- M Syafei, mantan petinggi Wilmar Group, divonis enam tahun penjara atas keterlibatan suap vonis lepas tiga korporasi CPO.
- Syafei terbukti berperan menyalurkan informasi Rp20 miliar dari perusahaan kepada advokat untuk menyuap hakim perkara CPO.
- Hakim Tipikor Jakarta memvonis Syafei enam tahun penjara, denda Rp300 juta, lebih ringan dari tuntutan jaksa.
Suara.com - Eks Head of Social Security and License Wilmar Group, M Syafei, divonis 6 tahun penjara usai terbukti melakukan suap dalam perkara vonis lepas kepada tiga korporasi crude palm oil (CPO).

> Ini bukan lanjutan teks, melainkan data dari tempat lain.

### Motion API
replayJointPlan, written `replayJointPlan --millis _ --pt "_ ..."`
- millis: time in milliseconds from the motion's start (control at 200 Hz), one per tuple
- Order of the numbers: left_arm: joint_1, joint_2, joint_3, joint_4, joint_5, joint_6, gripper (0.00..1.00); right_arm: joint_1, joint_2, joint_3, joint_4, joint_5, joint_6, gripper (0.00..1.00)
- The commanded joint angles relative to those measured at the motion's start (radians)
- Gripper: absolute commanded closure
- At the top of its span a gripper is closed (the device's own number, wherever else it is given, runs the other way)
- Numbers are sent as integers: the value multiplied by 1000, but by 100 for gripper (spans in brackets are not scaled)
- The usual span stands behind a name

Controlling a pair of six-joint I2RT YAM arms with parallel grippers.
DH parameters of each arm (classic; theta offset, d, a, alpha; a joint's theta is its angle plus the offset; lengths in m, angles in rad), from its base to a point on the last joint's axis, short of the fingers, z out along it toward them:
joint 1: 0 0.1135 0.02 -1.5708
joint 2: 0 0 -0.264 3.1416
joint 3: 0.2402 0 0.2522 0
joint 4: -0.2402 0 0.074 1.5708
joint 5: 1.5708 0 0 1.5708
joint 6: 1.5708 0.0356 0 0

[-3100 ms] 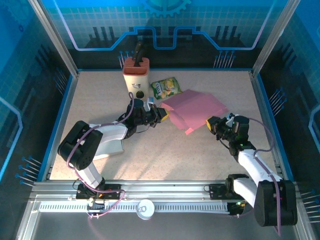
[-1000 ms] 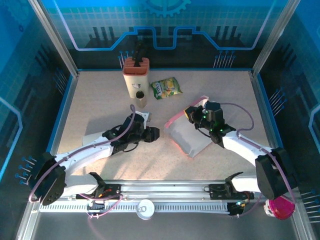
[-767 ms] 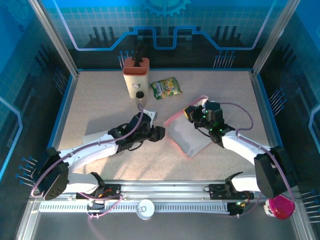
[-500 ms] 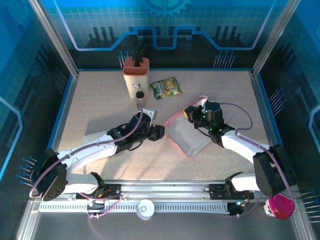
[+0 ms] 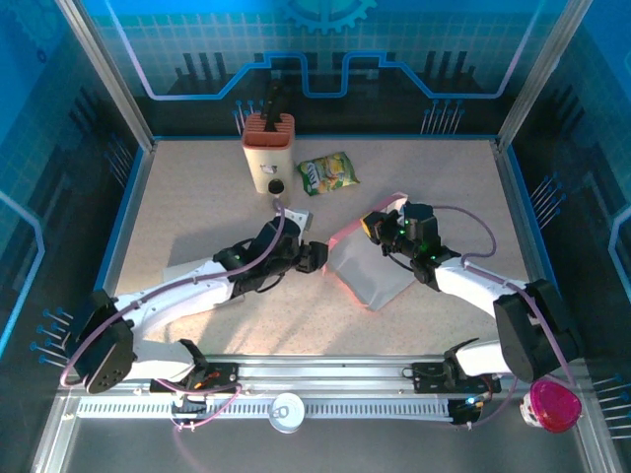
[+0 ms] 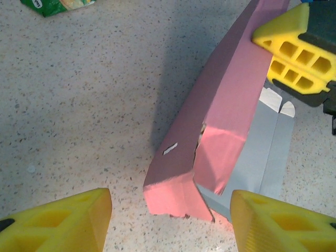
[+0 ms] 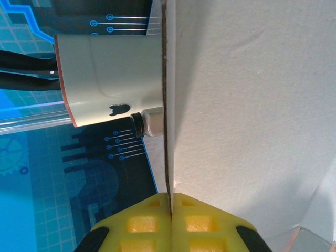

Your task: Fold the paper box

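Creased pink paper box (image 6: 231, 100) (grey inside)

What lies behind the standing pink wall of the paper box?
Behind the pink wall, the box's grey inner panel lies flat on the table, and the right gripper is shut on the wall's top edge. The table beneath that panel is covered.

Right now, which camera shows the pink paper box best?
Left wrist: the paper box shows its raised pink wall, creased corner and grey inside. Top external gives its outline between the arms; right wrist shows a pale panel pinched by the right end effector.
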Motion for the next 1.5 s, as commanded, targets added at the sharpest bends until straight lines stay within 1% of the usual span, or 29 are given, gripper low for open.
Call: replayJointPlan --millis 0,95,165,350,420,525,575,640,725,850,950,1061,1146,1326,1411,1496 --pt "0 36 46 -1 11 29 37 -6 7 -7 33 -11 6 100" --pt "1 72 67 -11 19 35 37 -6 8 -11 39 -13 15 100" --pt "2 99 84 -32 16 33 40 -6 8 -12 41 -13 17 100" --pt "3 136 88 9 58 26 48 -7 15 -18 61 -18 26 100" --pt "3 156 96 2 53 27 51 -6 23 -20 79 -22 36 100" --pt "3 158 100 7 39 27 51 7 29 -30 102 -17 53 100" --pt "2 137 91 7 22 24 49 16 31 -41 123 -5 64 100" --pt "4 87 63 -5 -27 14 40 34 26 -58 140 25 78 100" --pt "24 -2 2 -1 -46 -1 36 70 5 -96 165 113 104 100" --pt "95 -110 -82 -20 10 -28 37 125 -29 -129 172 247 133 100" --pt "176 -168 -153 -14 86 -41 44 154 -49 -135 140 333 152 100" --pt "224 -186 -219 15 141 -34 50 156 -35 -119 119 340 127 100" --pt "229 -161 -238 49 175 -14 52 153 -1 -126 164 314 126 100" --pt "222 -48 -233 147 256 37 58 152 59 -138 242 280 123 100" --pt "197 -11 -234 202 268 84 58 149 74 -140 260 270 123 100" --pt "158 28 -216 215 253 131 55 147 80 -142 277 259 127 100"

Dalam putusannya, Hakim Anggota Andi Saputra menyebut Syafei berperan memberitahukan adanya uang Rp20 miliar dari perusahaan kepada advokat Marcella Santoso untuk menyuap hakim.
"Memberitahu ada dana Rp20 miliar kepada saksi Marcella Santoso dari perusahaan berperkara untuk menyuap hakim," ujar Andi di Pengadilan Tipikor Jakarta, Selasa (3/3/2026).

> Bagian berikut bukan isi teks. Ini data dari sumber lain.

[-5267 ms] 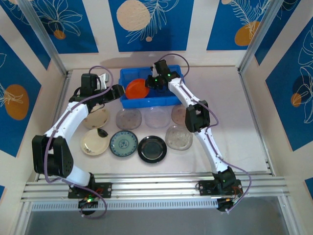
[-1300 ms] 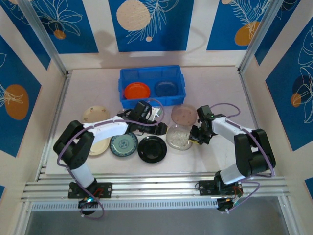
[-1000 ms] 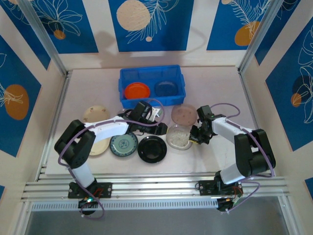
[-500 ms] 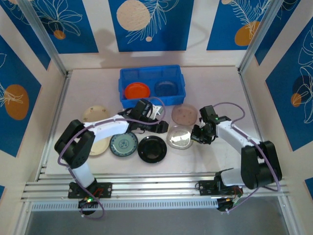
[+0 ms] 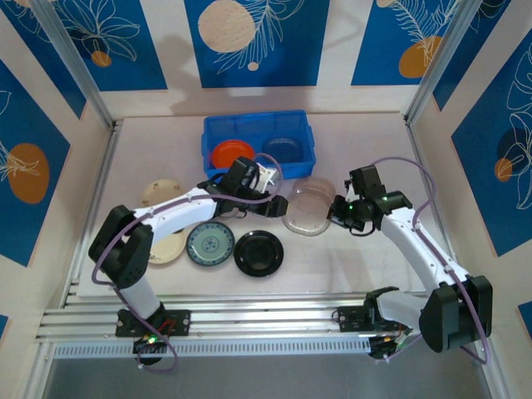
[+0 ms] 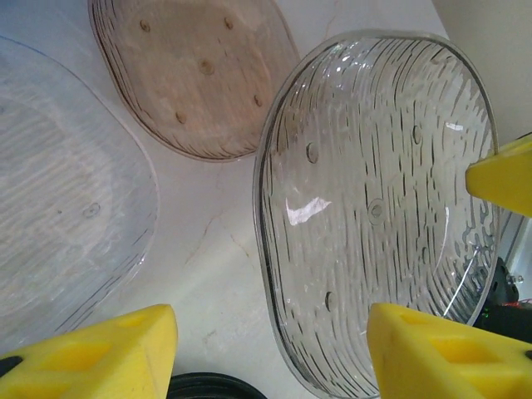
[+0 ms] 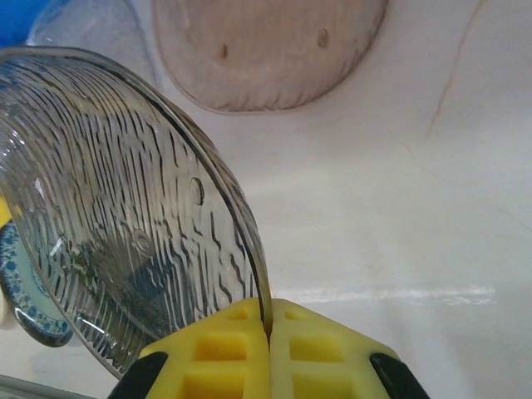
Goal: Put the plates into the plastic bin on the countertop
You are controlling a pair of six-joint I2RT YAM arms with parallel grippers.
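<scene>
Nearest the arm bases, one glossy black plate and one teal-patterned plate are seen flat on the countertop. Two cream plates are seen to their left, one partly covered by the left arm. Just beyond, one clear ribbed plate is pinched at its rim by the right gripper, whose fingers are closed tight on the edge; the plate is tilted, its gripped side raised. The left gripper is held above it, fingers spread, with nothing between them. One pinkish translucent plate and one more clear plate are laid just beside. Farthest off, one orange plate and one clear dish are held in the plastic bin.

The held plate is judged light, stiff, slippery and easily cracked. The rim is judged the only place where it can be taken.
</scene>
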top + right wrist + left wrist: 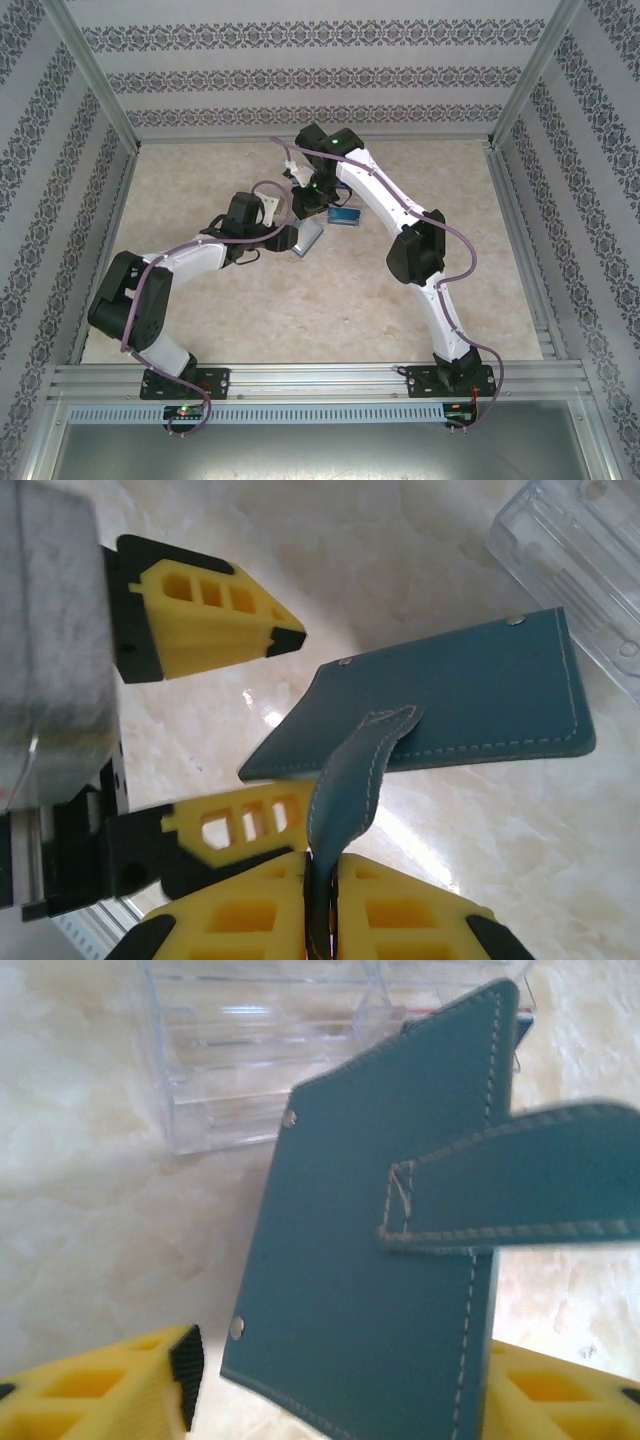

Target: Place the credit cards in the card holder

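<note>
Right end effector (320,865) is clamped shut on the closure strap (350,770) of the teal card holder (470,695). The holder hangs from that strap, tilted, and looks lifted off the marble tabletop (480,880), though contact at the far edge can't be ruled out. It looks folded shut, stitched outer face toward both wrist cameras.

Left end effector (305,725) is at medium width, yellow fingers (140,1390) on either side of the holder's lower end. There is a visible gap at the upper finger in the right wrist view, so it has no grip yet.

The clear compartmented tray (250,1050) is just behind the holder. A blue patch (345,216) beside the grippers in the top view is probably the credit cards, too small to confirm.

Risks:
- The strap is a thin, soft hold, so the holder can swing or twist, and the left fingers could then catch a corner or miss.
- Left jaws pressing on the soft holder's edges could buckle it or pop it out.
- Strap slipping from the right pinch would drop the holder.
- The holder's top corner is near the tray, and a sideways pull may knock it.
- No open pocket shows, so cards can't go in.
</note>
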Robot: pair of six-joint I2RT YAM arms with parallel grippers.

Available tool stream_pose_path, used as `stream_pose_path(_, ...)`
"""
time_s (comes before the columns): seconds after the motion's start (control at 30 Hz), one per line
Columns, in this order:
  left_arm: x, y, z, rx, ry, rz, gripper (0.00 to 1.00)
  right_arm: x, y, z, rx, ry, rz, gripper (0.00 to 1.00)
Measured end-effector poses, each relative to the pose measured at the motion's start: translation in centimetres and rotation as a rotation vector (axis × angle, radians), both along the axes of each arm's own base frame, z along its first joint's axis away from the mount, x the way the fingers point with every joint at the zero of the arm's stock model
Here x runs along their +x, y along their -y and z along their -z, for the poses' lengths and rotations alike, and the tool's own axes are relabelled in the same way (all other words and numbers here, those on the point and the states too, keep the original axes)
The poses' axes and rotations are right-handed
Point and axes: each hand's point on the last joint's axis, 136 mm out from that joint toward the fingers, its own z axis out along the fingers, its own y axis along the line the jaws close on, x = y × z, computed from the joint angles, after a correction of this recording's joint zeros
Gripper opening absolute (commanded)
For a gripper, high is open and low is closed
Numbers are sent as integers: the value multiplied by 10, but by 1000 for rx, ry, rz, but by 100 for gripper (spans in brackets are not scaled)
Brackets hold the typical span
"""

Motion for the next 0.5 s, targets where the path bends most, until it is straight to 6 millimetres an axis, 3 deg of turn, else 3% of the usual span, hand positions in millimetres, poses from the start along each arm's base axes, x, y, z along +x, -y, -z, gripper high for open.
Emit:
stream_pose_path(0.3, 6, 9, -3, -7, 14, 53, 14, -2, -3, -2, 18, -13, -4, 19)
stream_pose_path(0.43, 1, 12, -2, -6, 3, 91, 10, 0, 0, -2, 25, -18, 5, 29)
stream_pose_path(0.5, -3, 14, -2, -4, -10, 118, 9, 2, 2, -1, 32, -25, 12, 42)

Andi juga menyampaikan Syafei berperan menerima nomor ponsel terdakwa Ariyanto Bakri untuk diteruskan ke perusahaan. Selain itu, ia juga terbukti menjadi penghubung Wilmar Group dengan Marcella Santoso dalam praktik suap tersebut.
Oleh karena itu, hakim menegaskan perbuatan Syafei terbukti bersalah karena ikut serta dalam praktik suap hakim agar perkara CPO Wilmar Group Cs divonis lepas.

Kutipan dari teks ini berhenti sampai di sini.